Bundesliga: Schmadtke weist Kritik von Modeste zurück

Anthony Modeste hat die Verantwortlichen des 1. FC Köln kritisiert, aber dennoch einen Verbleib in der Domstadt in Aussicht gestellt. Jörg Schmadtke reagierte nun auf die Vorwürfe des Torjägers - und wies sie zurück.

Anthony Modeste hat die Verantwortlichen des 1. FC Köln kritisiert, aber dennoch einen Verbleib in der Domstadt in Aussicht gestellt. Jörg Schmadtke reagierte nun auf die Vorwürfe des Torjägers - und wies sie zurück.

"Wir sind überrascht und halten die Vorwürfe für falsch. Wer die ganze Geschichte rund um die China-Pläne rekapituliert, der wird merken, dass das alles so nicht stimmen kann, wie Tony das jetzt erklärt", erläuterte Sportchef Jörg Schmadtke dem Express (Montagsausgabe) die Sichtweise seines Klubs.

Zuvor hatte Modeste in einem Interview mit der Bild den Umgang der Kölner Verantwortlichen mit ihm kritisiert. "Man hatte mich vor dem Saisonende nicht zu den offiziellen Foto-Aufnahmen für die Präsentation der neuen Trikots eingeplant. Meine Erfahrung im Fußball hat mir da gesagt, dass man mich verkaufen will", sagte Modeste weiter. Er habe zuvor sogar mit dem Gedanken gespielt, bis zu seinem Karriereende in Köln zu spielen.

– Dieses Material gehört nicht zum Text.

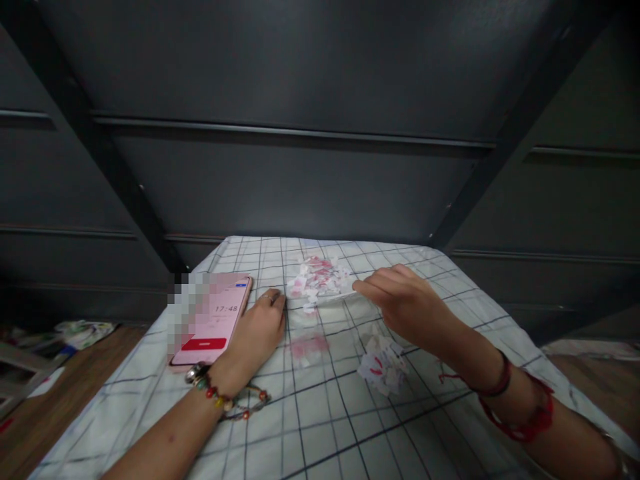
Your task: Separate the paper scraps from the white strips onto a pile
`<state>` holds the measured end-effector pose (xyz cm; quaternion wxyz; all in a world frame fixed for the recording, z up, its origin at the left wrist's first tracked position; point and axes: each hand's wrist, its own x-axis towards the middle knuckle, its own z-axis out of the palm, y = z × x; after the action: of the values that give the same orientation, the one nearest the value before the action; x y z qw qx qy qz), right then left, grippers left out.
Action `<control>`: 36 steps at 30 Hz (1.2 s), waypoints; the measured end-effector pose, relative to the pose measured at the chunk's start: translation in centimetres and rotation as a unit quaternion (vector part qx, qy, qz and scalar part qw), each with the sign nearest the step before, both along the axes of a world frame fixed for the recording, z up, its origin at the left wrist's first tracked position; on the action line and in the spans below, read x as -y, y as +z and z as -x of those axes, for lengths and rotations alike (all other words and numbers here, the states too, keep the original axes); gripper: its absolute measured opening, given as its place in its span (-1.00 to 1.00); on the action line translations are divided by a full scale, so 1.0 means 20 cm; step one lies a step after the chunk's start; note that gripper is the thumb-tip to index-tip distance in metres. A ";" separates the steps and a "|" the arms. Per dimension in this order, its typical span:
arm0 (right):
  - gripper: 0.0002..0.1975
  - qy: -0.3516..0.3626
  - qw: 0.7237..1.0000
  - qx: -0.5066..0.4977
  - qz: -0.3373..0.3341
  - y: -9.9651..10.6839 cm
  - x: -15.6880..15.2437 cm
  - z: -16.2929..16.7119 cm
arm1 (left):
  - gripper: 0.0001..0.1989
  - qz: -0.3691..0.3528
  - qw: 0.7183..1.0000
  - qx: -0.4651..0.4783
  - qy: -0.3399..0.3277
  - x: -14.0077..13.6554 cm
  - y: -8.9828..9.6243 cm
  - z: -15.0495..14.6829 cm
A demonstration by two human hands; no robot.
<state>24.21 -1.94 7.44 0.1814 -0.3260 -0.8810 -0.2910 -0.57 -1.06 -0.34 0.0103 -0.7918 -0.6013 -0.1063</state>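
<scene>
A pile of torn paper scraps (323, 275), white with pink and red marks, lies near the far part of the checked cloth. My right hand (400, 300) is closed in a pinch at the pile's right side, on the edge of a thin white sheet (343, 298) whose material I cannot make out. To the pile's left, my left hand (263, 323) rests low on the cloth with its fingers stretched forward and slightly bent, holding nothing visible. Nearer to me is a second heap of white scraps (383, 363) with red marks. A faint pinkish piece (309, 349) lies between the hands.
A pink-edged phone (213, 327) showing 17:48 lies beside my left hand. The checked cloth (320, 440) covers the table, which meets a dark panelled wall (300, 180). Some items (83, 333) lie on the wooden floor at the left.
</scene>
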 end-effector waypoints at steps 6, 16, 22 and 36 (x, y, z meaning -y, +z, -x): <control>-0.65 -0.020 1.000 0.017 -0.010 0.00 -0.01 -0.02 | -0.65 0.011 1.000 -0.006 0.003 0.00 0.01 0.00; -0.60 -0.096 0.995 0.006 0.016 -0.03 0.03 -0.14 | -0.62 0.024 1.000 0.006 -0.009 0.01 0.03 -0.02; -0.62 -0.082 0.996 -0.004 -0.024 0.00 0.02 -0.12 | -0.60 0.014 1.000 0.008 -0.021 0.00 0.01 -0.01; -0.59 -0.100 0.995 -0.021 -0.003 -0.03 0.01 -0.20 | -0.59 0.018 1.000 -0.011 -0.004 0.00 0.01 -0.01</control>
<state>28.12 -2.20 6.83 0.1713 -0.4181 -0.8389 -0.3035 -0.41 -1.04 -0.17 0.0027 -0.7955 -0.5996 -0.0870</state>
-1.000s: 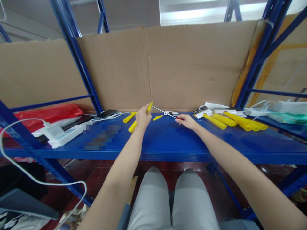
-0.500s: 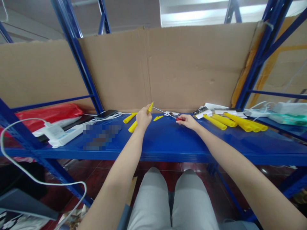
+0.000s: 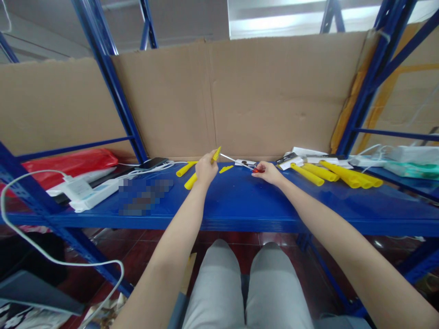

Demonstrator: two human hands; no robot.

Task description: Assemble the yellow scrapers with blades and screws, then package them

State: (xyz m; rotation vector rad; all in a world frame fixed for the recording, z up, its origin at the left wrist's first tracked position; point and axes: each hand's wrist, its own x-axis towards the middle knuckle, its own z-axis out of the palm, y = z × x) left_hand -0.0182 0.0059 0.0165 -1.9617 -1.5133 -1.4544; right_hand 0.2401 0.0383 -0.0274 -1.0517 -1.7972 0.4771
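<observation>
My left hand [image 3: 206,168] is closed around a yellow tapered tube [image 3: 190,182], whose other end sticks out above the fingers. Between the fingers of my right hand [image 3: 270,173] is a screwdriver [image 3: 237,161] with a red handle and a long thin metal shaft. The shaft points left, its tip right beside the tube's upper end; whether it touches or enters is too small to tell. Behind my left hand another yellow tube [image 3: 186,169] lies on the blue shelf [image 3: 247,201]. Small flat yellow pieces [image 3: 226,169] rest between the hands.
Several yellow tubes [image 3: 338,171] lie at the right, near some packets [image 3: 290,160]. To the left are a white power strip [image 3: 99,193], cables and a red bag [image 3: 73,160]. A cardboard sheet [image 3: 260,96] stands along the back, between blue posts [image 3: 113,87].
Both hands have barely moved. The tube's upper end and my left hand have shifted very slightly right, and the screwdriver in my right hand has turned or tilted a little.
</observation>
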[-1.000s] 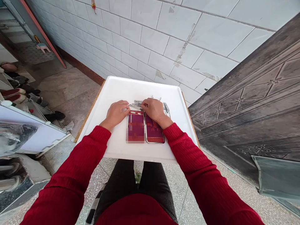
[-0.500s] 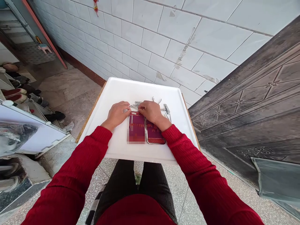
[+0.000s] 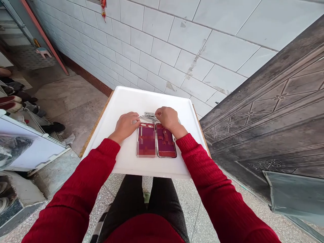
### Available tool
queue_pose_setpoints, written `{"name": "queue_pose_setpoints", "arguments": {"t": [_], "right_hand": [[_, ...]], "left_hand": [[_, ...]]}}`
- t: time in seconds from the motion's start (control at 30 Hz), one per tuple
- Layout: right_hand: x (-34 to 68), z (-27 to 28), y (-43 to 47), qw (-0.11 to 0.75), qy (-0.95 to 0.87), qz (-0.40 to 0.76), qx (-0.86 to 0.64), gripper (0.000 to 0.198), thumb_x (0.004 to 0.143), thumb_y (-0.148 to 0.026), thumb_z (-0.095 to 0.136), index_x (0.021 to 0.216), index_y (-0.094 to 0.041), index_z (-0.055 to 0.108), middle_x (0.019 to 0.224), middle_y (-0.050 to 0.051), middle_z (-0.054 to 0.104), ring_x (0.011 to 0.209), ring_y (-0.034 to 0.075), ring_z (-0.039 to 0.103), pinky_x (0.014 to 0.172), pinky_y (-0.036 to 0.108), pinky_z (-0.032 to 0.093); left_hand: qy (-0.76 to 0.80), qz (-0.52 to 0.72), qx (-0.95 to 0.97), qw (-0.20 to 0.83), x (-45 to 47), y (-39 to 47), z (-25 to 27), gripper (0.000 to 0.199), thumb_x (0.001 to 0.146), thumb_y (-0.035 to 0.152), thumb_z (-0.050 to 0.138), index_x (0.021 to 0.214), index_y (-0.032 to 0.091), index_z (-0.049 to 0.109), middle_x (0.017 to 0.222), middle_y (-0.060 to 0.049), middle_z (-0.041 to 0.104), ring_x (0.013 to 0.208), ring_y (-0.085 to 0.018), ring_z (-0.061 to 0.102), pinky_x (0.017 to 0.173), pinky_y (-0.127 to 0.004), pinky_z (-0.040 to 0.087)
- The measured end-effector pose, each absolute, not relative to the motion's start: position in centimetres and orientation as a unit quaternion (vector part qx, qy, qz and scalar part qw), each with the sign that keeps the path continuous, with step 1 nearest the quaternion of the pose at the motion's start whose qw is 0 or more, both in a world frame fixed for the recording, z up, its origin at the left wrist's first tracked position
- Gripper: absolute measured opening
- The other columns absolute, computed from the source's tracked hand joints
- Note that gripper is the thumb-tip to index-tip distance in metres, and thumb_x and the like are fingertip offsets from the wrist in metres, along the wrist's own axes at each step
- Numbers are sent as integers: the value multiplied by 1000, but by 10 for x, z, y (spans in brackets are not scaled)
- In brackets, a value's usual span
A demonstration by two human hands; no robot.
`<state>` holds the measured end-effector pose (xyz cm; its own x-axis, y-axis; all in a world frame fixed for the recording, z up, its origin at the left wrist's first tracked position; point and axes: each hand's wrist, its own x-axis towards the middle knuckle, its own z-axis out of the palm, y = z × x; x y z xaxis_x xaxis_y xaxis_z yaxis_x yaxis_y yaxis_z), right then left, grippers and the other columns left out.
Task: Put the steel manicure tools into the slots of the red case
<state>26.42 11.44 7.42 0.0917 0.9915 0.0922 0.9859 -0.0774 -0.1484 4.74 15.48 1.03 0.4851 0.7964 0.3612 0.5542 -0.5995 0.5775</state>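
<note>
An open manicure case [image 3: 166, 153], purple inside with red trim and strap loops, lies flat on a white tabletop [image 3: 126, 165]. My left hand [image 3: 126, 124] is curled at the upper left corner of the case, thumb and fingers closed on its edge. Just beyond the case's top edge, several metal manicure tools [image 3: 149, 117] lie in a loose row. My right hand [image 3: 168, 118] is over the right end of these tools, fingertips pinched together. Whatever sits in that pinch is too small to make out. Part of the case's left half is blurred.
A white tiled wall [image 3: 162, 50] rises behind the table. A dark patterned door [image 3: 268, 111] stands at the right. To the left are a shoe rack with shoes [image 3: 12, 104] and a white panel [image 3: 32, 138].
My right hand has moved slightly right, off the case, uncovering more of its right half and the tools. My left hand stays at the corner. The view has shifted a little.
</note>
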Motion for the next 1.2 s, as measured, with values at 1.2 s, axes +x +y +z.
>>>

Am vergangenen Mittwoch hatten die Kölner die Verhandlungen mit dem chinesischen Erstligisten Tianjin Quanjian über einen Wechsel des Franzosen abgebrochen. Der Stürmer hätte den Geißböcken eine Rekordablöse von 35 Millionen Euro bescheren können. Lange Zeit schien der Transfer auf einem guten Weg, doch Modestes Berater hatten eine zusätzliche Bonuszahlung gefordert. Diese wollte der FC aber nicht übernehmen.

Einen Medizincheck bei Tianjin Quanjian dementierte Modeste allerdings, er sei nur nach China geflogen, um "die Dinge mit eigenen Augen zu sehen". Er habe aber "zu keinem Zeitpunkt gebeten, gehen zu können. Hat irgendjemand gehört, dass ich gesagt habe, dass ich weg will? Niemals!"

Am Montag werde er zum Trainingsauftakt des Europa-League-Teilnehmers erscheinen und "wie immer gut gelaunt sein". Der 1. FC Köln "ist und bleibt meine Heimat, unabhängig von den handelnden Personen", hatte der 29-Jährige erklärt.